After a moment he rode down the street to get a close up view of the downed tree, he did a 180 and drove away.  There being a few hundred trees down in the area, and lots of tape to toss across streets to let non-wary drivers know that the law of gravity was in charge this night, and it had a thing for tree killing.

Cell phones worked for a bit, then died.  Didn’t bother me, I’m not dependent on the damnable things.  But it was one complaint I heard more often, both from my wife and others out on the street the next day was loss of cell service.  Verizon?  Sprint?  Didn’t matter what carrier you had.  3g? 4g(if you can call it that?) iPhone?  Blackberry?  Of no consequence. There was No g. It seemed curious and troubling to me that the loss of a phone was larger in some peoples minds than the damage that others had suffered.

Or maybe I read them wrong.  Wouldn’t be the first time.


As the night wore on, the winds died down slowly and the temperatures began to slowly drop.  Several times during the storm we sat at the window, with it wide open.  Silly? Yes. But what is done is done, and doing something safely once gives the air of safety it needs for future doing. The wind didn’t seem an impediment at the time, but the chill became one.  Especially when the thought of potentially not having heat for days on end came to the fore and stopped that silliness.

Stories came in of walls of water sweeping in, inundating the whole city.  Battery park becoming part of the East river.  Fire ravaging an entire neighborhood in Queens.  Stories of survival, arrested surfers, water in the tunnels and people massing together to make sure everything came out OK.

Houses are wrecked, trees are down, power out in many places.  Barring the unlucky or crazy few, almost everyone came out unscathed.  A prayer for the dead and dying is in order, as well as for those who are picking up the pieces.  And maybe more than a  prayer for them who are picking up what mother nature dropped on them.  If you walk by someone who looks like they need help clearing up debris, stop and give them a hand.

We’re human, we do for each other, it’s what we do. So let’s do this.

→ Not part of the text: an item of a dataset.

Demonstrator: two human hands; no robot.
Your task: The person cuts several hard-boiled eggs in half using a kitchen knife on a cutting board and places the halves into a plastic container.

Power came back just before my wife and I called it a night at 11:16 pm October 30th, after only 26 hours in the dark, when we were expecting to be dark for over a week.  Heat is up and running as well. Warm and happy after only one cold dreary night when several were expected is a truly great feeling. It’s greatly appreciated. A hearty thank you to the people at Con Ed and everyone else busting their asses through the storm and it’s aftermath.


That’s it from here, America.  G’night.  A second post later perhaps… i’ll see.